Personal finance tips and advice on money and investing to increase your financial intelligence and welfare

5 Reasons Why You are Spending Too Much Money

Read the 5 points below. If they all make you feel shamefully red faced and you know you’re guilty of them all, you NEED to change. Being broke in 2012 will not be fun. There are no excuses, you’re just lazy and need to kick yourself into shape. Nobody else will do it and all that will happen is the money hungry banks will feed off of your vulnerability and make life continuously harder for us all. So sit down, read through the list below and start making changes today. It really isn’t hard, grab a pen and paper and make a to do list and stick to it. If you don’t, there’s no way you’ll survive in this era of low income and high inflation, you might as well work for a bank for free.

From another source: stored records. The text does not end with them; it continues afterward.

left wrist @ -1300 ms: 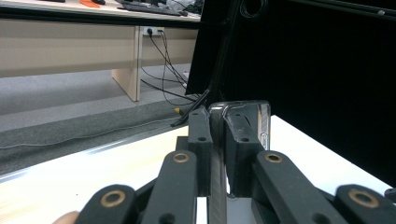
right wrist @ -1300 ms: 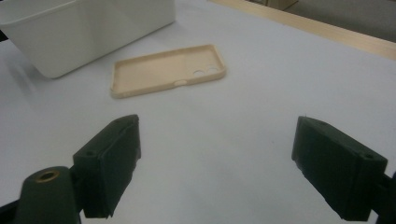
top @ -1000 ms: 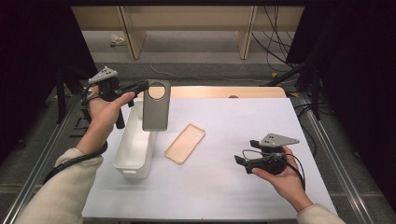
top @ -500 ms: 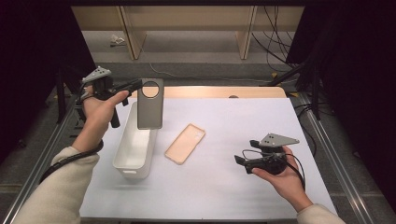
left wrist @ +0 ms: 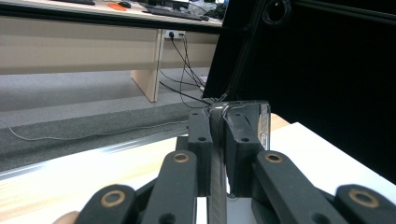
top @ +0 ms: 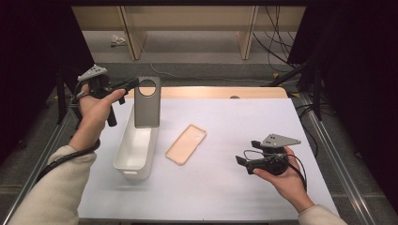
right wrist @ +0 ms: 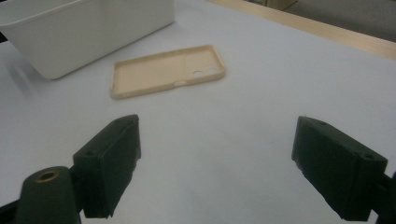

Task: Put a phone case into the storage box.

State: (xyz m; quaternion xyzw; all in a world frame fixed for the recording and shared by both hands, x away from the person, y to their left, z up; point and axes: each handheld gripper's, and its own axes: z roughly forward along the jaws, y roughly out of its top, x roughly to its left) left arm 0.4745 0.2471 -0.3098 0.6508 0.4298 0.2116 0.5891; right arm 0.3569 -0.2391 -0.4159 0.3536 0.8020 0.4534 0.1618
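Note:
My left gripper [top: 132, 85] is shut on the top edge of a grey phone case [top: 147, 108] with a round camera hole. The case hangs upright above the far end of a white bin [top: 136, 149]. In the left gripper view the case's thin edge [left wrist: 218, 154] sits pinched between the two black pads. A beige phone case [top: 186, 143] lies open side up on the white mat, to the right of the bin. My right gripper [top: 240, 160] rests low at the front right with its jaws wide apart and nothing between them; beyond them lie the beige case [right wrist: 163, 71] and the bin [right wrist: 88, 28].
A white mat [top: 234, 197] covers the table, with a wooden strip [top: 211, 92] along its far edge. Metal rails run down both sides. Beyond the table are desk legs and cables on a grey floor.
My left hand has drifted left and a little nearer with the grey case, which now hangs over the bin's far end. The right hand has stayed still.

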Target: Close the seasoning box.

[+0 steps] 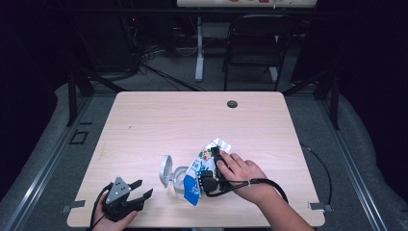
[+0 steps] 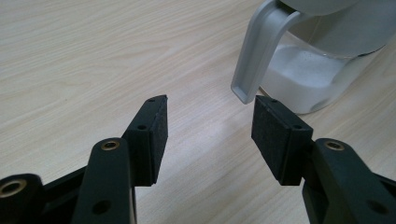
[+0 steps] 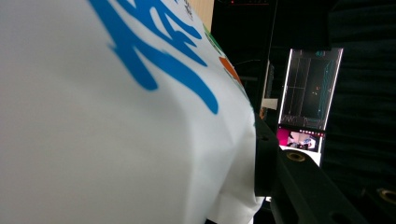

1: You’ve Not Cancelled Recurring Payments

Online banking makes it a lot easier to keep track of your outgoings, so if you’ve not done so already, get yourself hooked up with online banking. You can’t even begin starting to look at the wider picture of your finances until you know exactly what’s coming in and out. Take a look at things like overdraft charges, direct debits and any additional bank account charges. If you have credit cards for people with bad credit, make sure you’re paying at least the minimum payments back each month.  Most importantly though, CANCEL any payments that you no longer need. If you’ve subscribed to an online newsletter you no longer use, or any kind of recurring payment you’re unsure about, look into it, pick up the phone and cancel them.

 

2: You Can’t Say No

Saying no to people doesn’t mean you’re boring. If anything it shows you’re your own man (or woman) and won’t be easily led. If you really don’t want to go for those office drinks on a Friday night, don’t go. If all of your friends invite you to a gig but you really know you can’t afford to go, just tell them. Don’t have too much pride to say no. At the end of the day, you probably will enjoy yourself more on nights out and at events if you know you’ve got money to spend. Otherwise you’ll spend the whole night, and the remaining time until payday worrying about money again.

3: You’re A Lazy Shopper

The likelihood is, if you haven’t got a firm grasp of your finances, you probably go out a weekday, stuff a load of rubbish in your basket, whack it on your bad credit credit card and don’t really think about what it’s costing you and when and where you can save money. For most of us, weekly shopping is where we spend most of our money and if you’re overspending, you’re probably not considering exactly what you’re buying. Firstly, try shopping online each week as this is where the majority of the best deals can be found. It also stops the temptation of impulse buying.

4: You’re Too Generous

Generosity is great, but only if you can really afford it. If you find that somehow you’ve not got any money and yet you’re still lending cash to friends and family you need to make changes. Be honest about it and next times your friend asked to borrow a couples of pounds that you know you’re probably not going to get back, politely decline and say you’ve really not got enough money to be lending out. Avoid taking your credit card out with you and instead give yourself a daily cash allowance to avoid overspending. If you’re a parent, think about the amount of pocket money you’re giving your child. Are you giving them money to learn about money management or have they got you wrapped around their little finger?

5: Playing Ignorant

Possibly a little harsh but generally if you’re spending too much money you probably already know but might be letting those envelopes and bills mount up, well aware of the fact you’re ignoring dealing with the issue that’s right in front of you. When it comes to finances, ignorance is NOT bliss and will lead you down a rocky path. Don’t let things pile up and deal with each and every letter when it comes through the post. When you refuse to take a serious look at your own finances the only person you’re hurting is yourself.

Scott is a writer who would urge all those in financial trouble to sit and assess their finances before the New Year.